- Ad for initial Los Angeles engagement at the Vista Theatre
- Directed by: Timothy Carey
- Written by: Timothy Carey
- Produced by: Timothy Carey
- Starring: Timothy Carey Gil Barretto Betty Rowland James Farley Gail Griffin
- Cinematography: Frank Grande Robert Shelfow Raymond Steckler Ove H. Sehested
- Edited by: Carl Mahakian
- Music by: Frank Zappa
- Production company: Frenzy Productions
- Distributed by: Timothy Carey (original release) Absolute Films (re-release)
- Release date: June 1962;
- Running time: 82 minutes
- Country: United States
- Language: English

= The World's Greatest Sinner =

1962 film by Timothy Carey

The World's Greatest Sinner is a 1962 American drama film written, directed, and produced by, and starring Timothy Carey. Narrated by voice actor Paul Frees, the film focuses on a frustrated atheist named Clarence Hilliard (later God Hilliard) who rises from insurance salesman to powerful figure, but faces consequences from the real God of the Bible; he alienates his family and friends with his increasing egomania and dictator-like presence.

==Plot==
The World's Greatest Sinner introduces a frustrated insurance salesman, Clarence, and his family: wife Edna, daughter Betty Hilliard and their son, as well as Clarence's friend, Alonzo.
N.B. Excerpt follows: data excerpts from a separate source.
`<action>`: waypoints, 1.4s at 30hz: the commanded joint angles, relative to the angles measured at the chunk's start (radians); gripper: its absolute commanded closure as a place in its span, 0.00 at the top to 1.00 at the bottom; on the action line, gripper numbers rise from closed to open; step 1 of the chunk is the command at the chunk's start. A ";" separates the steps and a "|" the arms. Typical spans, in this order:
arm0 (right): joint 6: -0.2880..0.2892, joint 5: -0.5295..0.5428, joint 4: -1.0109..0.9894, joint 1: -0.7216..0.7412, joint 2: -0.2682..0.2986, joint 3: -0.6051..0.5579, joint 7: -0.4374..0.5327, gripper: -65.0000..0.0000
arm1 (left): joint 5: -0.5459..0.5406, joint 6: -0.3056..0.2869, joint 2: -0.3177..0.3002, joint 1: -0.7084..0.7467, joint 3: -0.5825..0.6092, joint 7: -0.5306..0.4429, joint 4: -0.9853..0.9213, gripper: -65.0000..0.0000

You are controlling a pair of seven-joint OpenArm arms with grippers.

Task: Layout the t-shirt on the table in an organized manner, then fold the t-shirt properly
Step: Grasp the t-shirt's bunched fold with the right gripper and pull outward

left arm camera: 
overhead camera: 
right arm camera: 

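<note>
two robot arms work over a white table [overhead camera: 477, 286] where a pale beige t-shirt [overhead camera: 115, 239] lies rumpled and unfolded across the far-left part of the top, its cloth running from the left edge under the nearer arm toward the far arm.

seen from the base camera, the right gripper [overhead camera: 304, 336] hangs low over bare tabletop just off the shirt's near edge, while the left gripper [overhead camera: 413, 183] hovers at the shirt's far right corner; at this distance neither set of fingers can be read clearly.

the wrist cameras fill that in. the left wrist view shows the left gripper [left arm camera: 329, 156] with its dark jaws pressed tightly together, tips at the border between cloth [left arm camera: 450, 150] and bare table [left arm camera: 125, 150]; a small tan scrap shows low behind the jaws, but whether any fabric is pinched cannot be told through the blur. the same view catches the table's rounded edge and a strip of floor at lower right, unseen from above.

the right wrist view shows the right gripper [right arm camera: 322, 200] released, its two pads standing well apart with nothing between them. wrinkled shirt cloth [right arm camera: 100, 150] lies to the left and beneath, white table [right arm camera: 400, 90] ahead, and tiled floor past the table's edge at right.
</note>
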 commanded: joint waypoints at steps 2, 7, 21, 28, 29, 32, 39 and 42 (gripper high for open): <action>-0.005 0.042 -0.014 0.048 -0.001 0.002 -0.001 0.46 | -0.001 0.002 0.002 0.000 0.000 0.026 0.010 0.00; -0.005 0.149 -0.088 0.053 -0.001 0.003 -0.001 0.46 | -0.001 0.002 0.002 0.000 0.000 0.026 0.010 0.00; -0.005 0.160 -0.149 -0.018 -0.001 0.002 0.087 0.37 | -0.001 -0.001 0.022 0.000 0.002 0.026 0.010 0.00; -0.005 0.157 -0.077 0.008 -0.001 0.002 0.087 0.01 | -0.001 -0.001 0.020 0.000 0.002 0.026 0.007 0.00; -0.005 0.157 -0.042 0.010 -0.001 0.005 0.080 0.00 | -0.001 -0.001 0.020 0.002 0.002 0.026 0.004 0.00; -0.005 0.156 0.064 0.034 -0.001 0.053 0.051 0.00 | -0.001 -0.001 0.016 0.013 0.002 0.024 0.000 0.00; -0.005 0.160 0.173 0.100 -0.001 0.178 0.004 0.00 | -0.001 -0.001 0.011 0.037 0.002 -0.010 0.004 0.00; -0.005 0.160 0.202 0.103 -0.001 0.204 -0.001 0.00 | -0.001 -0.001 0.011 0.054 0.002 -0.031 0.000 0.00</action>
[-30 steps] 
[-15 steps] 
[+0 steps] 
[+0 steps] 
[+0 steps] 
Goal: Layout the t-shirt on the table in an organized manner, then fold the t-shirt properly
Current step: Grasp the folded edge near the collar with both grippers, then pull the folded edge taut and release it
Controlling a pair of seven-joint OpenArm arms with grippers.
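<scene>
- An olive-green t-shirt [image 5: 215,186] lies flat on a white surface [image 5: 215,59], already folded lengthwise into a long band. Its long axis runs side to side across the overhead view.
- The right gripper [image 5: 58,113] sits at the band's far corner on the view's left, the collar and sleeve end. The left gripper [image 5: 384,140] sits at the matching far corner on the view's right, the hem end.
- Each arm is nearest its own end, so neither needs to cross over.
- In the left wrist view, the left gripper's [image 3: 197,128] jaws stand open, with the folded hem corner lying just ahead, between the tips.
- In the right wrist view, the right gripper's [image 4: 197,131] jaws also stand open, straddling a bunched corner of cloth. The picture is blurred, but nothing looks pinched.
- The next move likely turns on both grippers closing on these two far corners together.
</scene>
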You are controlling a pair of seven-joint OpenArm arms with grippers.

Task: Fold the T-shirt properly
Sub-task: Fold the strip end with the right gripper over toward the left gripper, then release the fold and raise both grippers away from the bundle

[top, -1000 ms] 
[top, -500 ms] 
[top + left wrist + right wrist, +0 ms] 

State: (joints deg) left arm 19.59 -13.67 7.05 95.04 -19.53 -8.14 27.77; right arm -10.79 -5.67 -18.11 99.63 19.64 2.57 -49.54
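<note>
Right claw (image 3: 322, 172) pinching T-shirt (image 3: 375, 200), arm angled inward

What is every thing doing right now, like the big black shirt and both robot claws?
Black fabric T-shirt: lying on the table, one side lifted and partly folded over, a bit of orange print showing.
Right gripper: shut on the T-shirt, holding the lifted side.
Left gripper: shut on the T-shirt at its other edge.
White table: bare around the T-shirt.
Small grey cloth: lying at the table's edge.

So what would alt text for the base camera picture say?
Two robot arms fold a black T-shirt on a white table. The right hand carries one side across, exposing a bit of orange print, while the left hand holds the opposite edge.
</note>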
Clarence Hilliard is dismissed by the manager in an insurance company due to Clarence's disregard for the 'scrape and screw' policy. Clarence confesses to Edna that he wants to become more than 'Clarence' and start a political career, but Edna falls asleep as he is talking. Later, Clarence tells his horse and Alonzo about his ambitions to make humans immortal, and a plan that will make Clarence 'God'. After witnessing an ecstatic crowd at a rockabilly concert, Clarence decides to learn to play the guitar. With the encouragement of Alonzo, Clarence attracts the audiences with his new ideology: that an ordinary person who is now a superhuman being will live forever and become God. Gradually gaining his followers, Clarence proclaims himself 'God Hilliard' and creates a religious cult known as the Eternal Man's Party. In a meeting, the followers consider a few minorities as potential targets for their hatred, but God Hilliard proposes a new way of thinking on "a non-discriminatory basis". Eventually, one of the followers warns God Hilliard that nobody should exert too much power, or one will become a dictator.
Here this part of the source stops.